WHAT YOU ARE ASKED TO DO
Whenever the string "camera" turns up in a line below, that line should be copied.

DATA SEGMENT
══════

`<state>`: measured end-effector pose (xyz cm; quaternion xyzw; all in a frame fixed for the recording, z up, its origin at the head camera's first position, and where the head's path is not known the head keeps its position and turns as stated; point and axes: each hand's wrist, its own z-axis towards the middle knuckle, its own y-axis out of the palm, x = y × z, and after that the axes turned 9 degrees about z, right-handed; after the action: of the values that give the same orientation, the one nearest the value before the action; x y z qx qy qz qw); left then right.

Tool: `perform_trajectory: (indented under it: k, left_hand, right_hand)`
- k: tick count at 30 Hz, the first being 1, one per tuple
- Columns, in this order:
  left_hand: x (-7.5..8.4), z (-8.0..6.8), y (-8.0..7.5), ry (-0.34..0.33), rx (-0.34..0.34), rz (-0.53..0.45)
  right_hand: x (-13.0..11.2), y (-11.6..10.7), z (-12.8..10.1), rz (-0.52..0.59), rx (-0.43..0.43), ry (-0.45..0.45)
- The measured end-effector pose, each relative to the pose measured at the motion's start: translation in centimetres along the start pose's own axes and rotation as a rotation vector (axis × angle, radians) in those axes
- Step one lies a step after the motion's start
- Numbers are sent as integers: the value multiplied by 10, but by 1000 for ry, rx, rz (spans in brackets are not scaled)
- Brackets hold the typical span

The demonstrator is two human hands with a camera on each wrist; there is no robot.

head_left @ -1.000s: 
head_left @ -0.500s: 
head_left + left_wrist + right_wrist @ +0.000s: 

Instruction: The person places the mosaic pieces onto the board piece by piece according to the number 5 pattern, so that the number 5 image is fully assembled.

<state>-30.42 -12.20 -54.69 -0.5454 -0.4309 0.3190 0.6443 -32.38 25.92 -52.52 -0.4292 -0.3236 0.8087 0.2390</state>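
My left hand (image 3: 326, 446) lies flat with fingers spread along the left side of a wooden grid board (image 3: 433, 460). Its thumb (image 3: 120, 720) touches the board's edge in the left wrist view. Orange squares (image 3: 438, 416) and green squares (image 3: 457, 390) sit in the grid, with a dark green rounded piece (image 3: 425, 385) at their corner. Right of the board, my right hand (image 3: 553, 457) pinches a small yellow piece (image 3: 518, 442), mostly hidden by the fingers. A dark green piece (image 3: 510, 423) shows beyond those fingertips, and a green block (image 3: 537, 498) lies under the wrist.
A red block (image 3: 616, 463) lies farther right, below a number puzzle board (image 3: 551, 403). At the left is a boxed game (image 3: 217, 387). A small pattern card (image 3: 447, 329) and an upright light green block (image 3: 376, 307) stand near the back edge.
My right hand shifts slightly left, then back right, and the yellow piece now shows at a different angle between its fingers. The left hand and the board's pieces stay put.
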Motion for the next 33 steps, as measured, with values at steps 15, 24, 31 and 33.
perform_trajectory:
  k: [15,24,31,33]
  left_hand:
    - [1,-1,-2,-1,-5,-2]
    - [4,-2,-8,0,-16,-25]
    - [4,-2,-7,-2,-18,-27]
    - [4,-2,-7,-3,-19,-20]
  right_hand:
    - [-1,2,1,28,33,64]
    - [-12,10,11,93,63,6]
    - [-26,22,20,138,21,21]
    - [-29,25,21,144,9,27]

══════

SOLUTION TO THE EXERCISE
`<state>`: measured end-effector pose (xyz cm; quaternion xyzw; all in a frame fixed for the recording, z up, its origin at the head camera's first position, and where the head's path is not known the head keeps its position and turns as stated; point and axes: each hand's wrist, its own z-axis towards the middle knuckle, its own y-axis out of the palm, x = y × z, and after that the axes turned 9 degrees about z, right-handed; after the action: of the values that give the same orientation, the one nearest the value before the action; x y z qx qy qz qw); left then right.
The demonstrator is two human hands with a camera on each wrist; there is no robot.

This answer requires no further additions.